**Required work**
For each line of the data below that contains "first", return that line.

━━ Data for this exercise ━━

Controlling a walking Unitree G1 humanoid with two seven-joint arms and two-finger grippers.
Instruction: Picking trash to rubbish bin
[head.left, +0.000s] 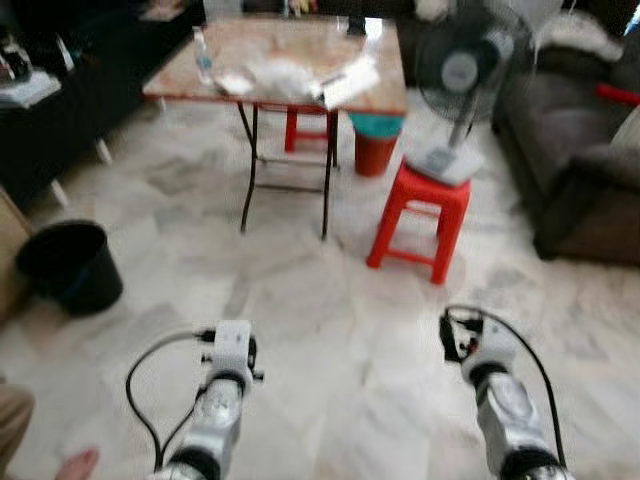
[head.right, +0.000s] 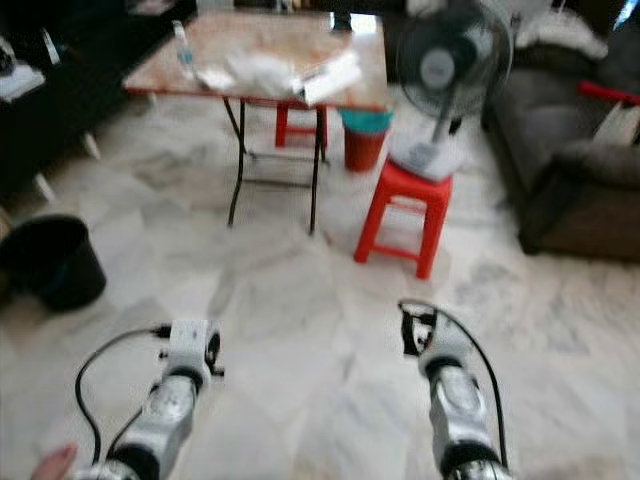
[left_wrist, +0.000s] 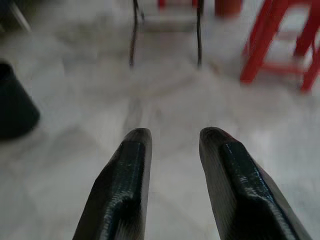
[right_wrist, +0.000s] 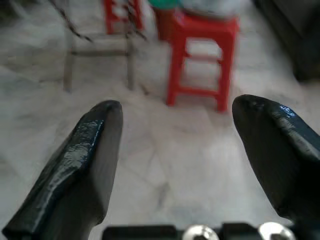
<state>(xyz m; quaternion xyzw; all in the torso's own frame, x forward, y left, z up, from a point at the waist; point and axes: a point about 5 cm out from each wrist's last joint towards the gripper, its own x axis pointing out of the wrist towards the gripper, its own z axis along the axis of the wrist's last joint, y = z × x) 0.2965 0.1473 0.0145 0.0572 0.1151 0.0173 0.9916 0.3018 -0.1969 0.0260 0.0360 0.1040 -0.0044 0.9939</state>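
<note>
Both grippers were empty: the left gripper had its fingers a little apart over bare floor, and the right gripper was spread wide, nothing between them. Trash looked to be the crumpled white stuff on the folding table, well ahead of both arms, with a clear bottle and flat white paper beside it; blur made it hard to tell what exactly each piece was. Black bin sat on the floor to the robot's left, well apart from the table. A fan stood on a red stool just right of the table, another red stool and a red bucket sat under and behind it, and a dark sofa was on the far right. Risk, as a judgement: approaching the table, the right arm could clip the stool and tip the fan, since it sits close to the table edge; loose light trash could also slip from a wide grip. Head views showed the tabletop, trash and a person's foot at bottom left; wrist views caught just table legs, stool legs and the bin's side, not the trash.
</note>
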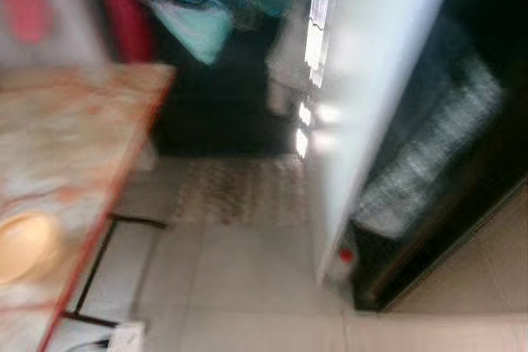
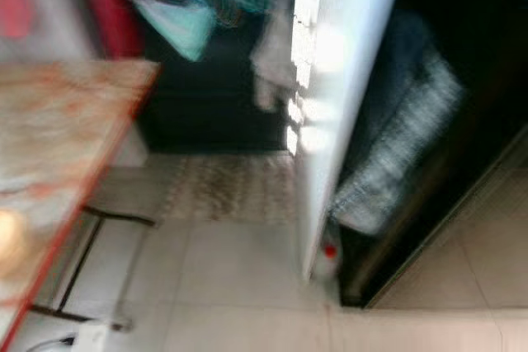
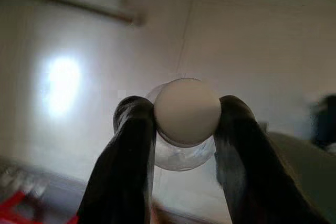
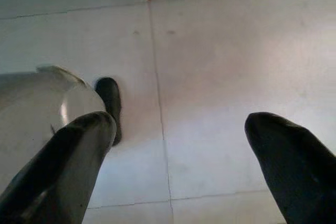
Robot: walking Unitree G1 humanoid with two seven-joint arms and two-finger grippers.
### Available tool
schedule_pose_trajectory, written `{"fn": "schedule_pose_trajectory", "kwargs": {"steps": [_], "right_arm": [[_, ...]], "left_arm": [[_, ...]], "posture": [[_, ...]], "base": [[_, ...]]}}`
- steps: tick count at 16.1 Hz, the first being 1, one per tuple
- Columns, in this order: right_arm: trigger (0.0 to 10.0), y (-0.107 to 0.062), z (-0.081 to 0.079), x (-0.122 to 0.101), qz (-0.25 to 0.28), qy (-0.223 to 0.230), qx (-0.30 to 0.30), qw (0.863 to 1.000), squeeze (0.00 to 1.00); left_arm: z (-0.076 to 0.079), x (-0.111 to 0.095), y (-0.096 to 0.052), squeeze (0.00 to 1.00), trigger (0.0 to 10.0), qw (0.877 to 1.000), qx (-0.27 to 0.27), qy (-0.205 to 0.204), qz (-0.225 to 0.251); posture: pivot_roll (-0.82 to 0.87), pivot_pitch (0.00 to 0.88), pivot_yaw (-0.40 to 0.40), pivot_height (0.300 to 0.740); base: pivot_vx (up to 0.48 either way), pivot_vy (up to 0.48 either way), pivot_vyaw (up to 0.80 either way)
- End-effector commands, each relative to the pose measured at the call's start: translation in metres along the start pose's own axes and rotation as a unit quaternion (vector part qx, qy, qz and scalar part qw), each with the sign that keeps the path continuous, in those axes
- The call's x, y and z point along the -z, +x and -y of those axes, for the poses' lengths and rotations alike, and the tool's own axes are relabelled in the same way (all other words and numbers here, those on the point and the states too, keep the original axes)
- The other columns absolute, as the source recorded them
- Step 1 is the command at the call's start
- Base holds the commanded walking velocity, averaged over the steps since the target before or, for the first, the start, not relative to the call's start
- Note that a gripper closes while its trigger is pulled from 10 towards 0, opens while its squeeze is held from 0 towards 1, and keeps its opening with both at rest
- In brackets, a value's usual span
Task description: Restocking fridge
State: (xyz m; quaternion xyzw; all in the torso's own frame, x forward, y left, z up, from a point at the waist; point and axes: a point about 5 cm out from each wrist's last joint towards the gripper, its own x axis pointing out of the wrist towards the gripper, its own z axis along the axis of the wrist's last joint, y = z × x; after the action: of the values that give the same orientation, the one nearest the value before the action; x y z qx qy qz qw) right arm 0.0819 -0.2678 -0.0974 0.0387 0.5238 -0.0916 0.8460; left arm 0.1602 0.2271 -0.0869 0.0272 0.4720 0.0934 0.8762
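The head views are smeared with motion, and ahead stands the fridge [image 1: 375,80], its white door [image 2: 342,80] swung open on a dark interior, well apart from the table [image 1: 66,146] on the robot's left, where a pale bowl [image 1: 25,245] sits near the edge. Down at the wrist, the left gripper [image 3: 186,116] has its two black fingers clamped on the neck of a clear bottle [image 3: 181,153], just under the white cap [image 3: 187,109]. The right gripper [image 4: 181,145] hangs with its fingers spread, nothing between them, tiled floor [image 4: 210,77] below. Now the risks: that grip is narrow and high on the bottle, so a jolt while walking could let it swing or slip out. With vision this blurred, the open door's edge is easy to clip on the way in.
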Motion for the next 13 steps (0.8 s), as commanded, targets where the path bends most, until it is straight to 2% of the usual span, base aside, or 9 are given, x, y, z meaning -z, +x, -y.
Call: {"fn": "schedule_pose_trajectory", "kwargs": {"steps": [1,10,13], "right_arm": [[10.0,0.0002,-0.0042,0.0046,-0.009,0.002,-0.006,1.000,0.00],[10.0,0.0005,-0.0056,0.0049,-0.009,0.006,-0.006,1.000,0.00],[10.0,0.0003,-0.0065,0.0072,-0.011,0.015,-0.006,1.000,0.00]], "left_arm": [[-0.0111,0.0116,-0.0026,0.00,10.0,1.000,-0.015,0.003,-0.017],[-0.0123,0.0090,-0.0021,0.00,10.0,1.000,-0.012,-0.003,-0.014],[-0.0118,0.0052,-0.0013,0.00,10.0,1.000,-0.005,0.011,-0.012]], "posture": [[0.04,0.044,0.079,0.740],[0.03,0.049,0.088,0.740],[0.02,0.053,0.101,0.740]], "base": [[0.000,0.000,-0.77],[0.000,0.000,-0.77],[0.000,0.000,-0.77]]}}
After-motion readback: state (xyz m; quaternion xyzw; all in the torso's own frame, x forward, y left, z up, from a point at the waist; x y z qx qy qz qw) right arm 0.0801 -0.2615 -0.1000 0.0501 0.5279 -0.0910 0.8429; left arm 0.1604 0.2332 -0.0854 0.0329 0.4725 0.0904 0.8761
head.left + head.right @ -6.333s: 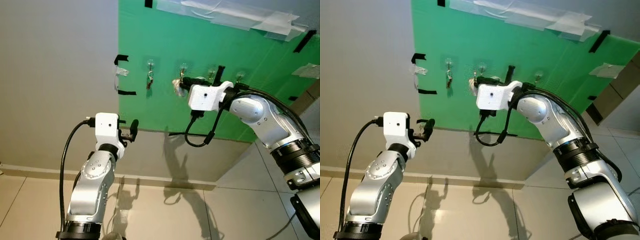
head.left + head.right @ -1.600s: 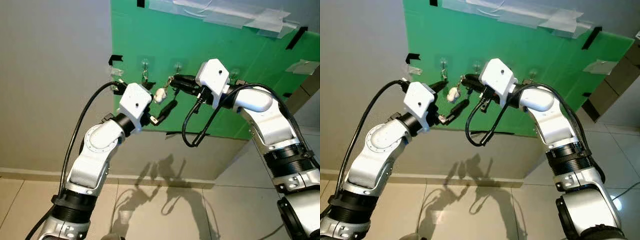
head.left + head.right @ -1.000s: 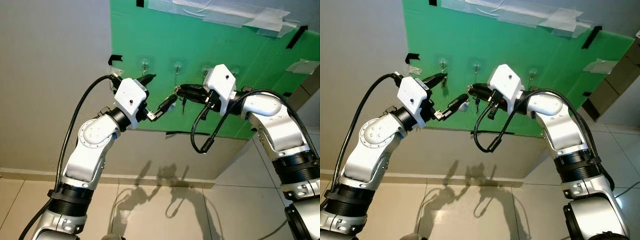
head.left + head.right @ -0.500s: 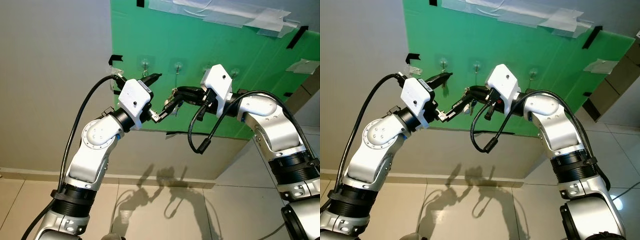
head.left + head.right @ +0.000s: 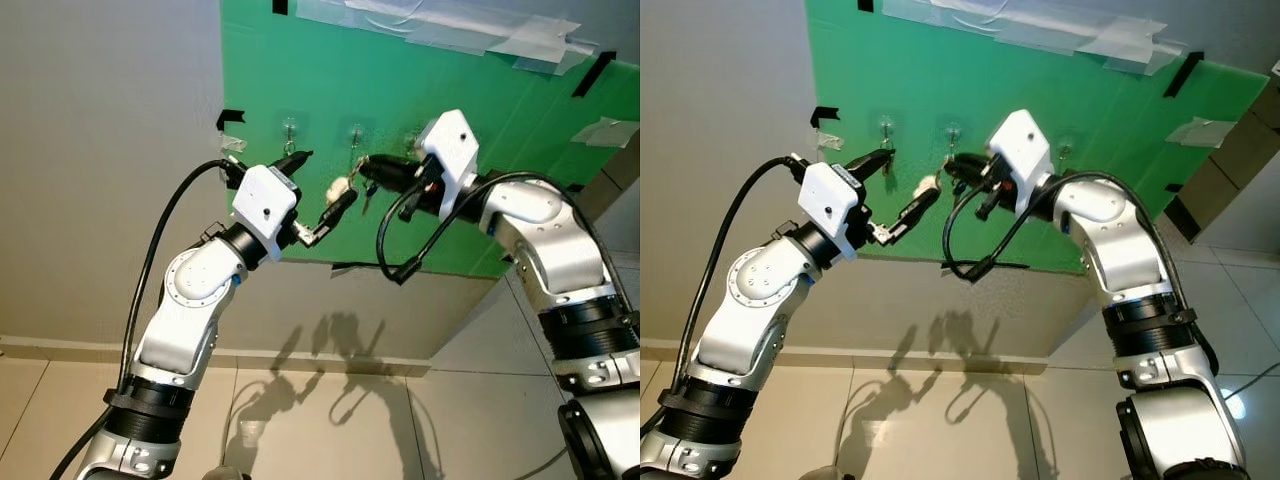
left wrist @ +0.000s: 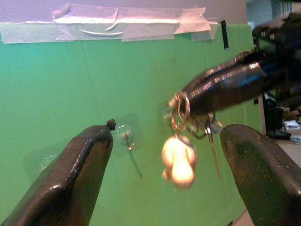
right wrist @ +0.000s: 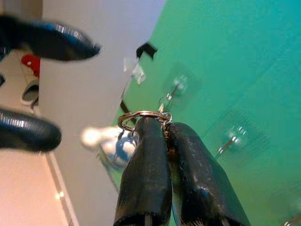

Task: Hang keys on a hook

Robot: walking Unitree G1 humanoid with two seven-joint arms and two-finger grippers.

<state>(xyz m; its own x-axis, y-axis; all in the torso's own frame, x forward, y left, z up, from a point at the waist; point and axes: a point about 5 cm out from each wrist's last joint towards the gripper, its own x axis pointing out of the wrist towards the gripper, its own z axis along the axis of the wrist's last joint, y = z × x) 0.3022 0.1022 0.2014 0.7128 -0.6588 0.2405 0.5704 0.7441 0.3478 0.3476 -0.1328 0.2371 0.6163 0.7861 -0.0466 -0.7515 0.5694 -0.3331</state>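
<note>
So the keys (image 6: 188, 141) are up in the air right in front of the green board (image 5: 480, 140), pinched by their metal ring in the right gripper (image 5: 364, 173). That gripper's two black fingers are squeezed tight together on the ring, which you see best in the right wrist view: the ring (image 7: 141, 117) loops around the fingertips, with a pale fob and something bluish dangling blurry below it. The head views just give you a little white blob (image 5: 928, 186) hanging off the fingertips, so the wrist cams really help here.

The left wrist view shows the other side of it: the cream-coloured fob (image 6: 178, 162) and a thin key hanging down from the ring, and a clear stick-on hook (image 6: 126, 136) on the board just to the left of the bunch. Can't tell from any view whether the ring is touching a hook yet.

The left gripper (image 5: 318, 185) is raised just left of the keys with its fingers spread wide, holding nothing; in its own wrist view its two fingers (image 6: 70, 179) sit either side of the bunch, well apart.

From the head views, the board has a row of clear hooks (image 5: 289, 128), black tape bits (image 5: 230, 118) at its left edge and clear tape strips along the top. Grey wall to the left, tiled floor (image 5: 330, 420) below with the arms' shadows on it.
</note>
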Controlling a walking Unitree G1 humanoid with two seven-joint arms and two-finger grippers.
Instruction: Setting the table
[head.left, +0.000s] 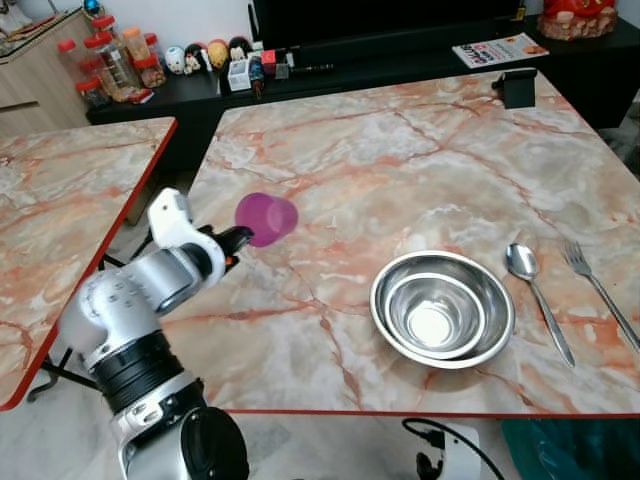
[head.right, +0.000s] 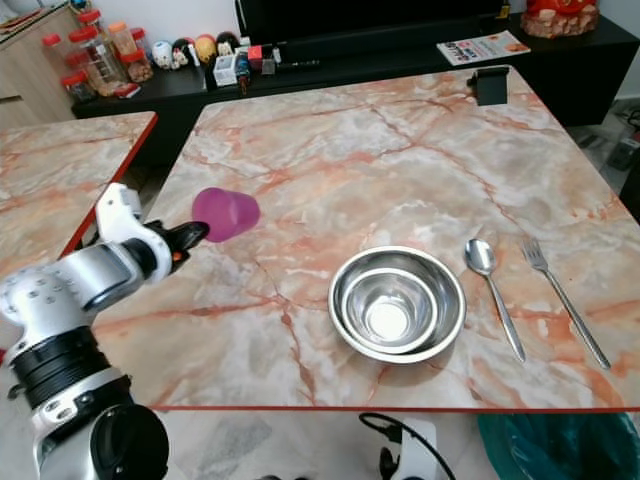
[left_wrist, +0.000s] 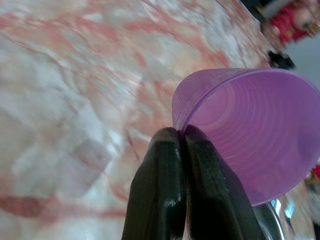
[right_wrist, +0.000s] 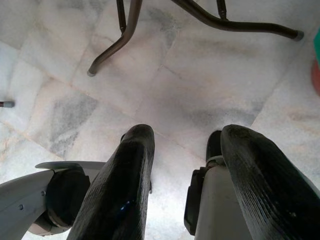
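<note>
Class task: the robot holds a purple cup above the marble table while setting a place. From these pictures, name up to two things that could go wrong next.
1. The left gripper pinches the purple plastic cup only by its thin rim, tilted on its side; it may slip or buckle.
2. Held tilted, the cup might tip over when set down, or knock the stacked steel bowls if placed close to them.

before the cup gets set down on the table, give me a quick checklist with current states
1. Grip on purple cup: ok, left gripper pinches its rim wall between shut fingers.
2. Cup orientation: not ok, it lies tilted sideways, mouth toward the bowls.
3. Cup above table: ok, it hangs over the near left part of the marble top.
4. Landing spot: ok, bare marble lies between the cup and the nested steel bowls.
5. Spoon and fork: ok, lying right of the bowls.
6. Right gripper: ok, idle, open, pointing at the floor.
</note>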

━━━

**Worked solution**
- steps: tick count at 16.1 Hz, the first being 1, one per tuple
- Base holds the commanded walking velocity, averaged over the steps since the target before or, for the first, the start, not relative to the call's start

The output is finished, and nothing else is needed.